Neural activity recording

After 12 weeks of modeling, the left vagal nerve (LVN) and LSG were continuously recorded for 3 hours through cervicothoracic junction. Specific methods of nerve separation and recording were previously reported by our team [17, 18]. The nerve signals were amplified with a PowerLab DP-301 differential amplifier (ML866/P; ADInstruments, Bella Vista), and bandpass filters were set as 160 Hz (low-pass) to 200 Hz (high-pass) for the LVN and 100 Hz (low-pass) to 1000 Hz (high-pass) for the LSG. Neural activity was manually calculated and analyzed by recording frequency and amplitude with a signal-to-noise ratio >3:1 [19, 20].
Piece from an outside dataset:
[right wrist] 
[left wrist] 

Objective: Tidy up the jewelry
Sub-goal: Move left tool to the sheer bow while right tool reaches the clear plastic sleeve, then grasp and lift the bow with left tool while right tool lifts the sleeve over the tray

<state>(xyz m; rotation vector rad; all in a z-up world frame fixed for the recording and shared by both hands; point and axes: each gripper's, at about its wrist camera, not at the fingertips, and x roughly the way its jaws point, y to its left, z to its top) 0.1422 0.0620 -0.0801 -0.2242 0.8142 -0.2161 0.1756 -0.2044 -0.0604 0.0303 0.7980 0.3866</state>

AF inducibility measurements by LSG and LVN stimulation

At the end of nerve recording, a hook stimulating electrode was used to stimulate the LSG with a Grass S88 stimulator (Astro-Med Inc, USA). The initial stimulator parameters were set as 20 Hz, 0.1-ms pulse width, and 1 V. To detect stimulus threshold of LSG, the stimulation voltage was gradually increased by 1 V until the heart rate or blood pressure rose to 120% of baseline levels [21]. AF inducibility was induced by LSG stimulation at 20 Hz, the twofold threshold for 40 s. LSG stimulation repeated five times for each dog after heart rate and blood pressure returned to prestimulus baseline levels. The simulation was stopped when AF was successfully induced. AF inducibility was counted as the percentage of successfully recorded AF.LVN stimulation was performed after LSG was evaluated. The precise method was the same as mentioned above. In contrast, the initial stimulator parameters for the LVN were set as 20 Hz, 0.1 ms width, and 0.5 V. Additionally, the stimulation voltage was gradually increased by 0.5 V, and the stimulus threshold of the LVN was defined as the current required to produce a decline of 20% heart rate.

Histology analysis

Finally, the left atrial, LSG, and LVN tissues of dogs were obtained, immediately transferred to 4% paraformaldehyde, embedded in paraffin, and sliced into 5-μm-thick cross-sections. Hematoxylin-eosin (HE) staining was used to observe the morphology of the atrial. Masson trichrome staining was used to evaluate atrial fibrosis. These histological changes were observed by microscopy (Zeiss, Germany). Image-Pro Plus 6.0 software (Media Cybernetics, USA) was used to calculate the area of the interstitial fiber.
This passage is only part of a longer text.